De outro modo, colhe-se do petitório exordial que a autora especificou os contratos a serem revisados (conta-corrente e demais instrumentos vinculados, inclusive, o de conta garantida - cheque empresa flex, cédula de crédito bancário - empréstimo pessoal capital de giro e cédula de crédito bancário - cheque flex pessoa jurídica), discriminando os encargos que pretende seja reconhecida a abusividade (juros remuneratórios, anatocismo, comissão de permanência, tarifas bancárias, seguro de vida, mora).

Por fim, importa lembrar que "a indicação dos valores controvertidos [...] revela-se inexigível na hipótese de a parte não estar na posse do contrato, porquanto inviável a obtenção exata do"quantum"incontroverso.
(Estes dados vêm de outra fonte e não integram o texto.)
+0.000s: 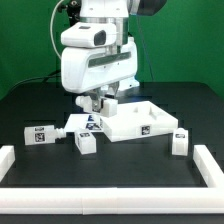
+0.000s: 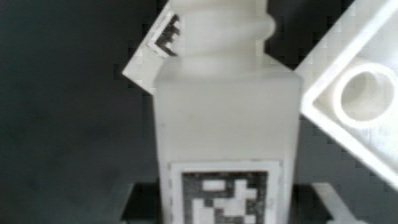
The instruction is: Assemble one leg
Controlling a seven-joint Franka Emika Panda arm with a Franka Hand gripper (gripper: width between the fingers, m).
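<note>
I read no words, nos. or brand marks anywhere. The only signs were b/w square fiducial tags: one (image 2: 222, 195) on the leg (image 2: 214, 100), a 2nd (image 2: 166, 35) on its side face, and more on a loose block (image 1: 40, 136) and the tabletop (image 1: 143, 128) in ext. view. Patterns only, no txt.

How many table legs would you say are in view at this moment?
4. Left leg lies at the exterior view's left; front leg nearer centre; right leg beside the tabletop; fourth leg fills the wrist view. More may be hidden.
</note>
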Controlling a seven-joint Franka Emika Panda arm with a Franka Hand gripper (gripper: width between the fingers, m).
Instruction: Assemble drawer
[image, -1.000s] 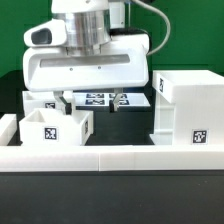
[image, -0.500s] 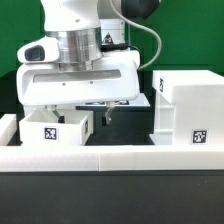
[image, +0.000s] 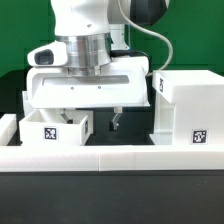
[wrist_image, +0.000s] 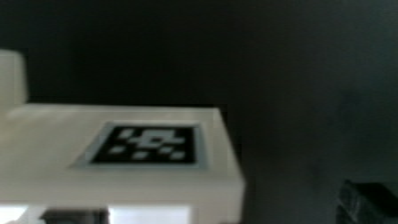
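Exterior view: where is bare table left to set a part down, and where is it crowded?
Bare dark table shows between the small tray and the big casing, behind the low wall; the open gripper seems to hang partly above it. The exterior view's left is crowded: tray and wall blocks stand close together.

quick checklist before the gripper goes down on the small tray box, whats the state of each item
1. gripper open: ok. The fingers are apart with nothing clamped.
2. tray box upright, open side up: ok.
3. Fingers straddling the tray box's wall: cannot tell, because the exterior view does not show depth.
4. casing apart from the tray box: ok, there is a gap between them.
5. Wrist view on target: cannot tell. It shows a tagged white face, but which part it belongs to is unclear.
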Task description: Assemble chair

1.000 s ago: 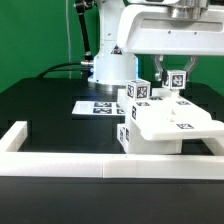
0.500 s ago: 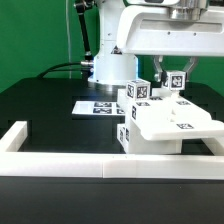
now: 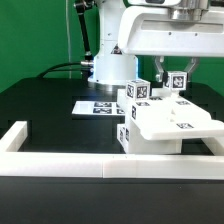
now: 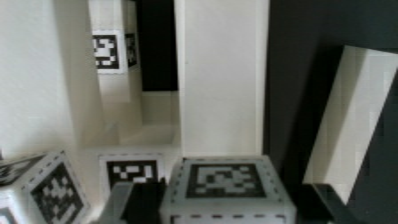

Entendimento contrário inviabilizaria o exercício do direito de ação, pois suficientemente delimitadas as questões litigiosas" (TJSC, Apelação Cível n. 0303026-90.2016.8.24.0045, rel. Des. Altamiro de Oliveira, j. em 21/2/2017).

Com essas considerações, denota-se que a autora, ainda que não detentora dos contratos revisandos, observou a prescrição contida no art. 285-B do Código de Processo Civil de 1973, vigente à época do ajuizamento da ação, correspondente ao art. 330, § 2º do Código de Processo Civil de 2015.

Pelo exposto, vota-se no sentido de dar provimento ao recurso para, reformando a decisão agravada, admitir a petição inicial e determinar o regular prosseguimento do feito na origem.